I assume readers have good experience with C programming and understand subjects such as pointers. I also assume readers will be able to install ragel and can enter commands on the command line. Windows users can obtain ragel via the Cygwin project installer and use it via the BASH shell that is installed with it. The details of input and output to the parser will not be covered - this sort of parser could be plugged in to any communication medium.

Note on versions of ragel - this article was written for ragel 6.0. Apparently some older versions may not support all of the features used here. In particular 5.3 has been identified as not supporting some options used.


Last edited by pruby on Sep 02, 2009 - 12:27 AM; edited 1 time in total
 
 View user's profile Send private message  
Reply with quote Back to top
pruby
PostPosted: Jun 07, 2009 - 03:56 PM
Newbie


Joined: Oct 02, 2008
Posts: 11


Firstly, let's go over our basic layout of the module for our parser (microscript.rl):
Code:

#include <avr/io.h>
#include <inttypes.h>

%%{
  machine microscript;
 
  main := "";
}%%

%% write data;

static uint8_t cs; /* The current parser state */

void init_microscript( void ) {
  %% write init;
}

void parse_microscript(const char* p, uint16_t len, uint8_t is_eof) {
  const char* pe = p + len; /* pe points to 1 byte beyond the end of this block of data */
  char* eof = is_eof ? pe : ((char*) 0); /* Indicates the end of all data, 0 if not in this block */
 
  %% write exec;
}


This is a lot to take in at once - I'll just cover the basic points. When we write Ragel parsers we embed special instructions inside the host language, in this case C. A Ragel parser requires a machine (parser) definition, a block of any constants and tables needed to operate the machine, an initialisation section and an execution section. The only variable Ragel itself needs to retain between calls to know where it is the "cs" variable - the current state of the parser.

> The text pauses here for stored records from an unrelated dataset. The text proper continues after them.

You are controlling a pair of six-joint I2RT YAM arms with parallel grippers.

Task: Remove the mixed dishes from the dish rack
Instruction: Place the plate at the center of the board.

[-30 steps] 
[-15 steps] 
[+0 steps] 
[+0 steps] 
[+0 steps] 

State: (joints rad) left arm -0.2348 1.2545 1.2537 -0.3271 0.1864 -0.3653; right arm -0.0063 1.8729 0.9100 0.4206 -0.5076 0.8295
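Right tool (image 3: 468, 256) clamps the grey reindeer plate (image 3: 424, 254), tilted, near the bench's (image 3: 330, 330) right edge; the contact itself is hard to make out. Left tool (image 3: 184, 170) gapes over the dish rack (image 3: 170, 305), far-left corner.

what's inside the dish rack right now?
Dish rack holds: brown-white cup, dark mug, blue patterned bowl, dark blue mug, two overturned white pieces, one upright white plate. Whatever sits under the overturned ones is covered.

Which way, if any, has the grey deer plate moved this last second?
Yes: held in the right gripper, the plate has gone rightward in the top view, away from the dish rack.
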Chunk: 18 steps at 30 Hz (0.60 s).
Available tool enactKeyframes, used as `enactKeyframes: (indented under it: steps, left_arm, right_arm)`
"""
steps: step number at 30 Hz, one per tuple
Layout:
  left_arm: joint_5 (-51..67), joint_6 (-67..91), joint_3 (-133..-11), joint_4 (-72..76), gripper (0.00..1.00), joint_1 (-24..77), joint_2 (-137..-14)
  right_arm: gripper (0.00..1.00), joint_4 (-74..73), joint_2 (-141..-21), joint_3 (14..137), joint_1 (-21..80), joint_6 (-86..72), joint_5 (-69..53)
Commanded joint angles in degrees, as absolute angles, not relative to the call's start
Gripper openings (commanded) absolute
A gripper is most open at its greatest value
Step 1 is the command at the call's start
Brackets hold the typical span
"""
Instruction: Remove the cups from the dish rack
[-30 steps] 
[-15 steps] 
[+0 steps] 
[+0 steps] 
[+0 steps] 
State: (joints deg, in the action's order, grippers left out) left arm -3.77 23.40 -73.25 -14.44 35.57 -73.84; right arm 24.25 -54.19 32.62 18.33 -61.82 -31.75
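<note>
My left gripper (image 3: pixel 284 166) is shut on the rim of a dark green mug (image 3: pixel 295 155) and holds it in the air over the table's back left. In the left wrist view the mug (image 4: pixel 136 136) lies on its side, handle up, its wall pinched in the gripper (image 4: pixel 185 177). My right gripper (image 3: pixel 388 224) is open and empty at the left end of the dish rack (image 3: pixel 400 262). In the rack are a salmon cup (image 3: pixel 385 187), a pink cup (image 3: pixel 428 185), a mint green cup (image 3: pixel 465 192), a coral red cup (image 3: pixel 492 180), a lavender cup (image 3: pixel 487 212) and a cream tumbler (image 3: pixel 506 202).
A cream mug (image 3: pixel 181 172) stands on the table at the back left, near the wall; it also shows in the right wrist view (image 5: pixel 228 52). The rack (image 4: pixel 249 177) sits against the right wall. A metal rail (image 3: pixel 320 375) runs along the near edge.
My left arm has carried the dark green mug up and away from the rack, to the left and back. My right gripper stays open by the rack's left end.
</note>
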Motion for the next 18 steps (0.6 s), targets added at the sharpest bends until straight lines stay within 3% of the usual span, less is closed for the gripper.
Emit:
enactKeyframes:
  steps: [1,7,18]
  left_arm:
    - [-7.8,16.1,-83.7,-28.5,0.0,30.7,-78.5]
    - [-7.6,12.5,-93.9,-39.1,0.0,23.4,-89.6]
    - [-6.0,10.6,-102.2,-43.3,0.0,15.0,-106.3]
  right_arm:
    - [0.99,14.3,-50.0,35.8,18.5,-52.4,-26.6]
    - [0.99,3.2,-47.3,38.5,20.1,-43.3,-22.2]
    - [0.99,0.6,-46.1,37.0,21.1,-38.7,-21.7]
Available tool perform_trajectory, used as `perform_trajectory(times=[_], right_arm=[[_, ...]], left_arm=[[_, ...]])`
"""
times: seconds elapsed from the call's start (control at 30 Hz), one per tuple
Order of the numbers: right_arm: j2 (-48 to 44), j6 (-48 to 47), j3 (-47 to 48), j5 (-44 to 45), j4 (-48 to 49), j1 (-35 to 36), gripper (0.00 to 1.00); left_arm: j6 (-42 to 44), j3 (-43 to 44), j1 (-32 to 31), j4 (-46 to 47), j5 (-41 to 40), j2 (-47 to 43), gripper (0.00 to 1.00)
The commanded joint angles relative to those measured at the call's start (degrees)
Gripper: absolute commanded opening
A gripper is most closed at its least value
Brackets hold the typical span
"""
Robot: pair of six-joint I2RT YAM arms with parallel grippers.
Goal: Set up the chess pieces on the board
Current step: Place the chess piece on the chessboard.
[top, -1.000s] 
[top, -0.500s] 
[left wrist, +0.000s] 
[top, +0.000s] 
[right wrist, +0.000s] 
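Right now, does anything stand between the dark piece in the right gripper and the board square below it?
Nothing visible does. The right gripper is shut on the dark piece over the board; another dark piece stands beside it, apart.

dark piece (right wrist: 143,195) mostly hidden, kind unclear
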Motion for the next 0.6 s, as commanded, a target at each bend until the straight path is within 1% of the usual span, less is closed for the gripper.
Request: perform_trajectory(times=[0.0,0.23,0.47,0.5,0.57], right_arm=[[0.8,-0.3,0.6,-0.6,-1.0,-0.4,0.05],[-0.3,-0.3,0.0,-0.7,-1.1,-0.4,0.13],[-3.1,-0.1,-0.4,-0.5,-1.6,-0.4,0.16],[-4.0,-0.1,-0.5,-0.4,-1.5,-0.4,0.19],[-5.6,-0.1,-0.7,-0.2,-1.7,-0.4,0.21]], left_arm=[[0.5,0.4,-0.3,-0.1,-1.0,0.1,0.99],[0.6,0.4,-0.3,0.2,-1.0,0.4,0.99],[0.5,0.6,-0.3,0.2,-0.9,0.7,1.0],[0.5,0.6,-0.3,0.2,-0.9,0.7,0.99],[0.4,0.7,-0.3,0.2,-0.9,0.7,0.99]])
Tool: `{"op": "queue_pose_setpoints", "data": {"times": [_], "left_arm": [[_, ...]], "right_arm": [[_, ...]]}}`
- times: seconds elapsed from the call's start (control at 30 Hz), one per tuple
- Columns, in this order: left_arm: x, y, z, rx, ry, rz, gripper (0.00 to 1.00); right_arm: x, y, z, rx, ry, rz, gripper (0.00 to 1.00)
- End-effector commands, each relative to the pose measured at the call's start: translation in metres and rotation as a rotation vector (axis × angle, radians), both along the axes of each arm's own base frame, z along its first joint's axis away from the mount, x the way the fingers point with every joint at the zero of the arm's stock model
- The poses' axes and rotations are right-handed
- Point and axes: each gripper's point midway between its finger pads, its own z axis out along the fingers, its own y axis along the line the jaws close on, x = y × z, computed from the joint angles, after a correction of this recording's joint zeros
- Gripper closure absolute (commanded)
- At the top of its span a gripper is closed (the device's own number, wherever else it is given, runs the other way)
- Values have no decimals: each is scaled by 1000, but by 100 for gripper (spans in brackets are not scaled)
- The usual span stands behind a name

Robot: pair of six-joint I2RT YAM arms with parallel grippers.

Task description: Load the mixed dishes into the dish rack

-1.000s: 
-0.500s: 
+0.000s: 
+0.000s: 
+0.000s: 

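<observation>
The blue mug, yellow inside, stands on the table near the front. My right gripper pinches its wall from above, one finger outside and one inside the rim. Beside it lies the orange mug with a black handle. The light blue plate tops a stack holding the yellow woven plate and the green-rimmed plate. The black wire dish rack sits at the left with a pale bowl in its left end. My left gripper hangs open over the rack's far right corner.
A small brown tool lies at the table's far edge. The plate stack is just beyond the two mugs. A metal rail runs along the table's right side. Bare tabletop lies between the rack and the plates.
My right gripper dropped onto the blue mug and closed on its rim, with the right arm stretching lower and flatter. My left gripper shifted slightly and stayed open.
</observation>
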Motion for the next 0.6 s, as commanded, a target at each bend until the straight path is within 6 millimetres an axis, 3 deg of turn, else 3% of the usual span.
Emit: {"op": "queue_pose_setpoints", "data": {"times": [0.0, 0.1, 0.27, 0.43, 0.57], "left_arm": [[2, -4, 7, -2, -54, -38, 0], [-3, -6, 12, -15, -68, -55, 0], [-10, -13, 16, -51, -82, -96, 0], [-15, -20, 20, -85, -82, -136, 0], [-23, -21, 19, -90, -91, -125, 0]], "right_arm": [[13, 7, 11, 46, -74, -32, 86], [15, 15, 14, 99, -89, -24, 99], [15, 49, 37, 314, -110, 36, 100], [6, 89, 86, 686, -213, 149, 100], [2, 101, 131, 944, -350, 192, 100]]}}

The function init_microscript will need to be called once before using the interpreter. It can then be called again later to reset it. The parse_microscript function can be called repeatedly with chunks of text to be parsed, for example loaded in chunks from EEPROM or an external source. It's perfectly fine to split half way through a line or any other unit of text - ragel will keep its place in the cs variable and pick up where it left off. It can even be run with single characters at a time, though this suffers quite a large overhead.

At the moment our machine contains nothing but we can already build it.

Code:

ragel -G2 -o microscript.c microscript.rl


This will take the file above, microscript.rl, and produce a C source file in microscript.c . The C source file will contain all our instructions from the previous file, with generated code filling in the various blocks where we told it. This file will already look pretty unreadable. I highly recommend taking a look but don't worry if it all looks like line noise - it certainly does to me. There are various ways of generating the parser. For now the -G2 (fully inlined GOTO-driven parser) mode will be the best for our purpose.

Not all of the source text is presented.